• How to complete this task:
In the records below, find every line with the word "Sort" and copy it.

Stored items:
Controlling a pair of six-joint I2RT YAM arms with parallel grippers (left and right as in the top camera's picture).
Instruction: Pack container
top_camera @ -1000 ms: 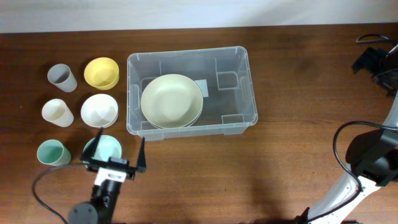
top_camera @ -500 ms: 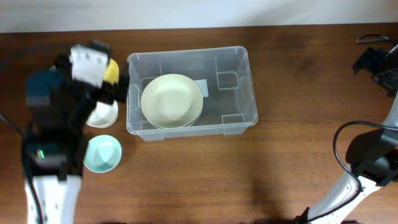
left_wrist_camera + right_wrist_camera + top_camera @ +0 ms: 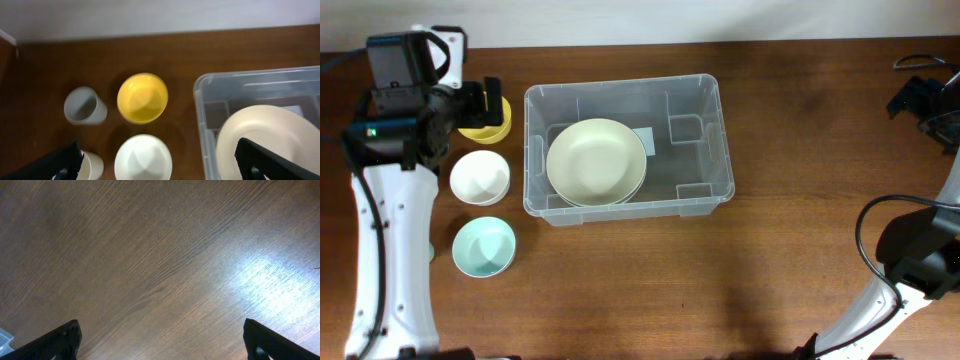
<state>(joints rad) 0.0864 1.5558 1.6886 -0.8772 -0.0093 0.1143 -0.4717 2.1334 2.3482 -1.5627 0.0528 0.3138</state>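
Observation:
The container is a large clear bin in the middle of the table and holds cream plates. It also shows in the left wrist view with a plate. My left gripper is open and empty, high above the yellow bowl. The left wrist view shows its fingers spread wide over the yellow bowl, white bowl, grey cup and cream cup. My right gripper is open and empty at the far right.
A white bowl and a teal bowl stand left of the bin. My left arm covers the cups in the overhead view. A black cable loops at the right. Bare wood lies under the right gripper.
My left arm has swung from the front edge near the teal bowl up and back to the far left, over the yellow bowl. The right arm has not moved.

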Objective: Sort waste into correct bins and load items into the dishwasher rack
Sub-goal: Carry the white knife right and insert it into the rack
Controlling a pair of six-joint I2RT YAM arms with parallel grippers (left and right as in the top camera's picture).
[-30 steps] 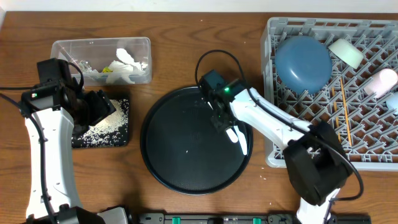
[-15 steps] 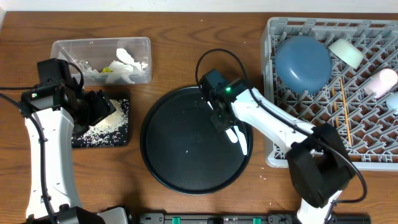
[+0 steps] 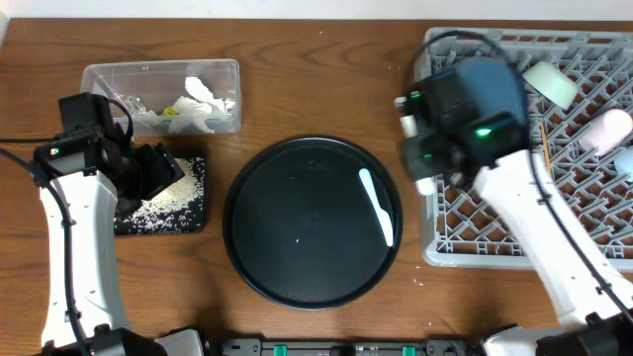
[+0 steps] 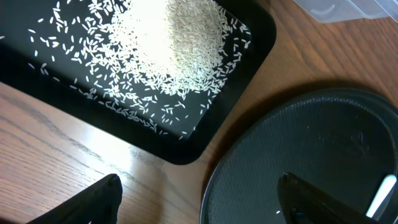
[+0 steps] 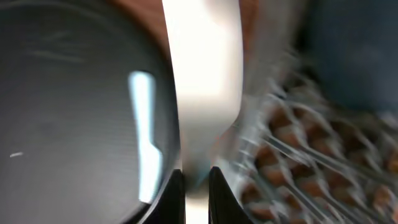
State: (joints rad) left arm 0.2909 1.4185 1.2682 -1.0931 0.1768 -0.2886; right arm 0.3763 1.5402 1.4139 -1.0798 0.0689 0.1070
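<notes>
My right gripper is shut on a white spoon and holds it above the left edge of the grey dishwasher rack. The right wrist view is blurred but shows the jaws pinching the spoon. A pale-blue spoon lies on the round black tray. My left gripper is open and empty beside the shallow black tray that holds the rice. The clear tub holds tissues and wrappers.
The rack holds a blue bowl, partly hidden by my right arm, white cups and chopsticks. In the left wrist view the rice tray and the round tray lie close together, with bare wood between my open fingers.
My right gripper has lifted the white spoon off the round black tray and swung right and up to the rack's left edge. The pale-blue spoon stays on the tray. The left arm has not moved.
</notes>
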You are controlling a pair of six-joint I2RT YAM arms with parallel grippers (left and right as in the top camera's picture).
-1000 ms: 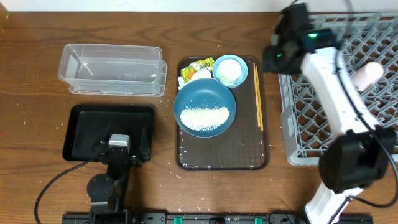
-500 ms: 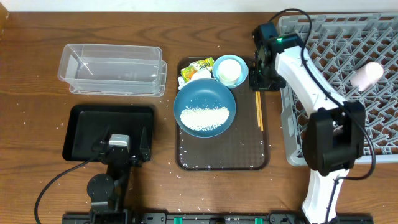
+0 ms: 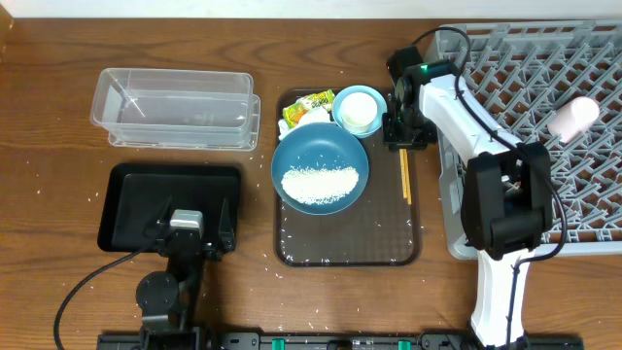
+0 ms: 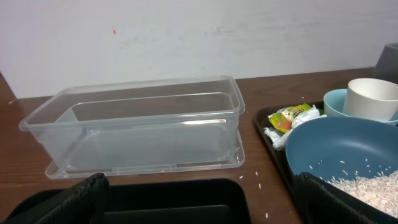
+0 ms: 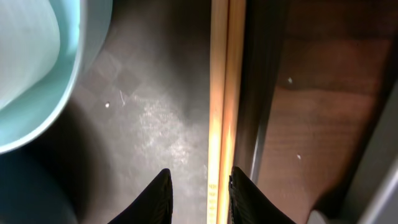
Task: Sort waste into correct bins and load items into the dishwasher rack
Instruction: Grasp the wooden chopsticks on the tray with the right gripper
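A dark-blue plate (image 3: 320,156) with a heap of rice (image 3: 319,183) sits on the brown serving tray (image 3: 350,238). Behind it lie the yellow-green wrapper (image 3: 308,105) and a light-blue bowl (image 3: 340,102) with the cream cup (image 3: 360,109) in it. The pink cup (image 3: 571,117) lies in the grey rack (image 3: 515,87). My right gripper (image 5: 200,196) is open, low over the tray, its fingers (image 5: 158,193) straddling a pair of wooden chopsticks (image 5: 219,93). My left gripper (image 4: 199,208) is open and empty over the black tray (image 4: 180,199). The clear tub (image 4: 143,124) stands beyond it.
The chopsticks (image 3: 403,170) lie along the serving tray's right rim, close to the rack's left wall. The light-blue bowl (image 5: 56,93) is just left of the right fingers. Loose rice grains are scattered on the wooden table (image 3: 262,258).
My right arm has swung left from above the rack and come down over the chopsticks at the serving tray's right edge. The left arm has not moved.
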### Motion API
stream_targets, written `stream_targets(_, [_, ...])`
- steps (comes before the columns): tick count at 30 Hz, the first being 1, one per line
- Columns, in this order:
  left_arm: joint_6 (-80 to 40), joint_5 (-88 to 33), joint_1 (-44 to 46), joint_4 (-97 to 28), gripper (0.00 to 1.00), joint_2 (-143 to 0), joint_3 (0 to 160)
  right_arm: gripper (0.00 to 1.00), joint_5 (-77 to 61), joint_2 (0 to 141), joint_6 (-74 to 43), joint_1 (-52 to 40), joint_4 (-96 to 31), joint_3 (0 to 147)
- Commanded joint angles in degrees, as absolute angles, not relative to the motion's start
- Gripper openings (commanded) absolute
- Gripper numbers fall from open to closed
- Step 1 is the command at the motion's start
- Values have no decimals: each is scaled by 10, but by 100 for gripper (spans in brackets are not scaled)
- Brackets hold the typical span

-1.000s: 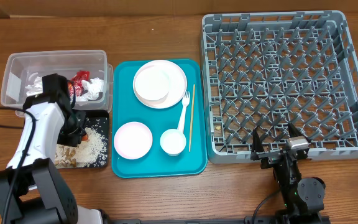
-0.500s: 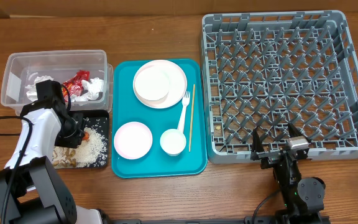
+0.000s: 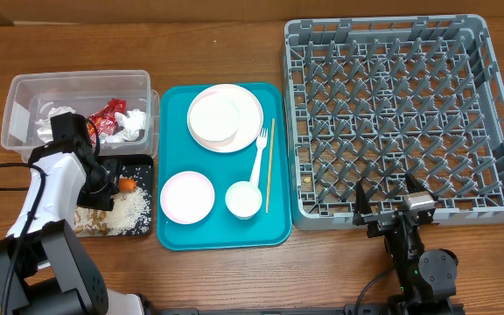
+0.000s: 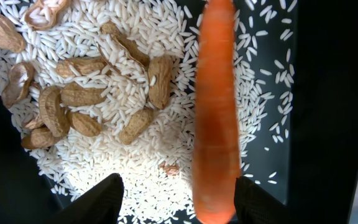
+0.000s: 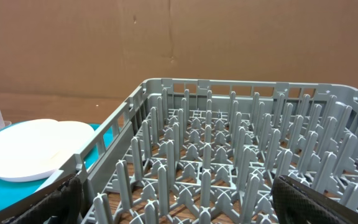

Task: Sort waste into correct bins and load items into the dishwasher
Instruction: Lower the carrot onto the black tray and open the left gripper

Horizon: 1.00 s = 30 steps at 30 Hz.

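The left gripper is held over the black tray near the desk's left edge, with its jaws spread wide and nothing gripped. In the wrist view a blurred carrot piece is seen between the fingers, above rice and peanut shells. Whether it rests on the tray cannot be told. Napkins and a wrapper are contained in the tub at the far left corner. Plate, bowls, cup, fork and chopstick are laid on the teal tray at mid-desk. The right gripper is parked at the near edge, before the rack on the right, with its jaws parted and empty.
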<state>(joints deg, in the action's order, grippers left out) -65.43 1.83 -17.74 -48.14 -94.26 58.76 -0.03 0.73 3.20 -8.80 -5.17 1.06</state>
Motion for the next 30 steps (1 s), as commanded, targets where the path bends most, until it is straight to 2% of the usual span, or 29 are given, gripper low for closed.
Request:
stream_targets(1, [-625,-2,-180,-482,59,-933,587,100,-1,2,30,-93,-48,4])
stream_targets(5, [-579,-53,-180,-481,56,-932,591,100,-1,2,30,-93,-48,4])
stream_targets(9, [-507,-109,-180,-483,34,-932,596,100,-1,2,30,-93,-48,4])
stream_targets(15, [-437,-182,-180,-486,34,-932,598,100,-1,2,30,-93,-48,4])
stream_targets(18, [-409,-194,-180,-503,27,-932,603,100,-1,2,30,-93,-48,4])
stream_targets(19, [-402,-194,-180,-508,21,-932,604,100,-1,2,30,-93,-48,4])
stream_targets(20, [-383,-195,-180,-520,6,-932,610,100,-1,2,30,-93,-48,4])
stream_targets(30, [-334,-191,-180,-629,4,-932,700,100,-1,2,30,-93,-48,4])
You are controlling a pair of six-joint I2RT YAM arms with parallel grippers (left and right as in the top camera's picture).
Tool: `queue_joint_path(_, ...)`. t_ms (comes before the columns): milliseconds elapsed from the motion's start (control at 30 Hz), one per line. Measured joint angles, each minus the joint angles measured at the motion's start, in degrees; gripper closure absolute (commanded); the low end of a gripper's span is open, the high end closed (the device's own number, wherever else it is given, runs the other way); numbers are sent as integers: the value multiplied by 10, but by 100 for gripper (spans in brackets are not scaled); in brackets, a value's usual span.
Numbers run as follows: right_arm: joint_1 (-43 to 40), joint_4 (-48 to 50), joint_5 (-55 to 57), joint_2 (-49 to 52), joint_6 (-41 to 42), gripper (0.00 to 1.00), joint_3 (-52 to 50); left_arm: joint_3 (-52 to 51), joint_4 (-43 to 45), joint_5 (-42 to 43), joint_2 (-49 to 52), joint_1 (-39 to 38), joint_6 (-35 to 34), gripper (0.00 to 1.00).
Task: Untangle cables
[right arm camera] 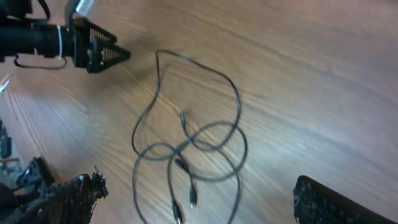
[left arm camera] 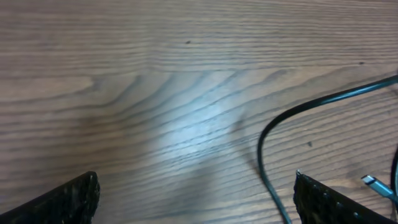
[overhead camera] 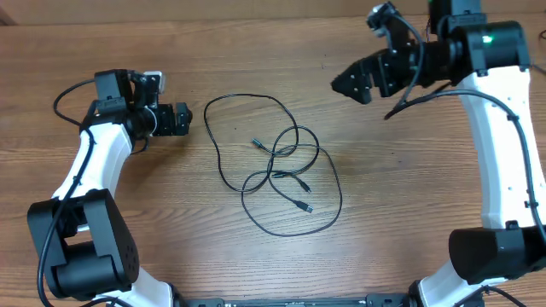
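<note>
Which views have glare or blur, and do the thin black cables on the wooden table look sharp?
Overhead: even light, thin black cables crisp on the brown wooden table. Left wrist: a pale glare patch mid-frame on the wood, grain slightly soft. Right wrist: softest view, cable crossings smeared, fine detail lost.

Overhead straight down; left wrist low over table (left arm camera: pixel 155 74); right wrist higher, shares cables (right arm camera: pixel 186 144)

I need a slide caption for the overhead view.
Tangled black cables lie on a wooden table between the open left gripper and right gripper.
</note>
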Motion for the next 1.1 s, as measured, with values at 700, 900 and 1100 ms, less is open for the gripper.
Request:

• Answer section:
Objective: Sort waste into correct bins and load items into the dishwasher rack
Task: Sort waste into correct bins and load items into the dishwasher rack
Task: Sort waste into correct bins and load items into the dishwasher

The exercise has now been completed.